Ventajas de las técnicas mínimamente invasivas
En mi experiencia, las principales ventajas de la cirugía endoscópica son la menor agresión a los tejidos blandos de la palma, lo que se traduce en menos dolor postoperatorio en la zona de la cicatriz. Los pacientes suelen referir menor molestia al apoyar la mano durante las primeras semanas.
La recuperación funcional tiende a ser más rápida, permitiendo en muchos casos una reincorporación más precoz a actividades que requieren uso de la mano. Las cicatrices son más pequeñas y quedan fuera de la zona de apoyo de la palma.
No obstante, es importante señalar que no todos los pacientes son candidatos ideales para estas técnicas. En casos de túnel carpiano muy severo, con atrofia muscular importante, o cuando existen adherencias por cirugías previas, puede ser preferible la técnica abierta tradicional que ofrece mejor visualización directa.

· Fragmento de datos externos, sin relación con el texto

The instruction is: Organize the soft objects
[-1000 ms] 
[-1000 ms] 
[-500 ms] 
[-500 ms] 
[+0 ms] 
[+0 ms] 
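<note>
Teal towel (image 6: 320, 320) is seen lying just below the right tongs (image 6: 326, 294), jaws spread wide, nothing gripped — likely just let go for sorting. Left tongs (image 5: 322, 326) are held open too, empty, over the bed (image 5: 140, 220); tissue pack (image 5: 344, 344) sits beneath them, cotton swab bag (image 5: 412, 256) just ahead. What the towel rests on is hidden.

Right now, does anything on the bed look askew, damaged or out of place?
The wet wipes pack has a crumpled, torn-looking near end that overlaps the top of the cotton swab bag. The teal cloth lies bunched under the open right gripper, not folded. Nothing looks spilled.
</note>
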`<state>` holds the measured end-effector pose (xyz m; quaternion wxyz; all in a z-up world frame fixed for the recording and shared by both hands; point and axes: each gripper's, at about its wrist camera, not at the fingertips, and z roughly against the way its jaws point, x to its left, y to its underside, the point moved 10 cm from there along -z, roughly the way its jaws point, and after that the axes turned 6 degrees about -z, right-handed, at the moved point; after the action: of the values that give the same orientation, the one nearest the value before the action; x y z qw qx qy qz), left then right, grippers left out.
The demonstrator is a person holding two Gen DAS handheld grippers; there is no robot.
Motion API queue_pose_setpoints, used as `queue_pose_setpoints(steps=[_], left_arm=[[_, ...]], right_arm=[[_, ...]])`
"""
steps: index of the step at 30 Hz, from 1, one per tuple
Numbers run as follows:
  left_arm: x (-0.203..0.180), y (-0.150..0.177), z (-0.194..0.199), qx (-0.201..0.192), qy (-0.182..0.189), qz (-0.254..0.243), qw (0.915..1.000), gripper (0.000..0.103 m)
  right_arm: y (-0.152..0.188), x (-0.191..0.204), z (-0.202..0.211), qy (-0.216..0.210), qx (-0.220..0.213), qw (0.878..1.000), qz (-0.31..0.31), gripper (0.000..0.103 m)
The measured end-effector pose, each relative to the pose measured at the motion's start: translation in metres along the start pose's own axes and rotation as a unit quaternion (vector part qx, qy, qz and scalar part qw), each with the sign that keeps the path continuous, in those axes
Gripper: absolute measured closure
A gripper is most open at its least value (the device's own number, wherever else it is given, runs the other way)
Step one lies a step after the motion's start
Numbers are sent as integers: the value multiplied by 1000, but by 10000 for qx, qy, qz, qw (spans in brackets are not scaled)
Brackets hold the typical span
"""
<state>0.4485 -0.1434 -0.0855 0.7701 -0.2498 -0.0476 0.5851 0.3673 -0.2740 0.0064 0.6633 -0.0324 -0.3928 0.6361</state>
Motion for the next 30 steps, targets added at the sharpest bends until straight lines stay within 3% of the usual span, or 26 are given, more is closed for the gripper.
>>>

La recuperación tras la cirugía
Independientemente de la técnica utilizada, el postoperatorio del túnel carpiano es generalmente bien tolerado. La cirugía se realiza de forma ambulatoria, con anestesia locorregional (durmiendo solo el brazo).
Tras la intervención, recomiendo mover los dedos desde el primer día para evitar rigidez. La movilización de la muñeca se inicia de forma progresiva según tolerancia. Utilizo un vendaje suave durante los primeros días que luego sustituimos por una pequeña cura.
La recuperación de las actividades cotidianas suele producirse en pocas semanas, aunque la recuperación completa puede llevar algunos meses, especialmente en casos severos donde el nervio estaba muy comprimido.
Para el seguimiento de mis pacientes intervenidos utilizo DriCloud, que me permite registrar la evolución y compartir recomendaciones específicas para cada fase de la recuperación.
Cuándo debes consultar
Si experimentas hormigueos nocturnos en las manos de forma repetida, pérdida de sensibilidad en los dedos o torpeza manual, es recomendable consultar con un especialista en cirugía de mano. El diagnóstico y tratamiento precoces pueden evitar la progresión hacia lesiones nerviosas más severas que tienen peor pronóstico de recuperación.
Recuerda que este artículo tiene un propósito meramente divulgativo y no sustituye una consulta médica presencial. Cada caso debe ser evaluado individualmente para determinar el mejor tratamiento.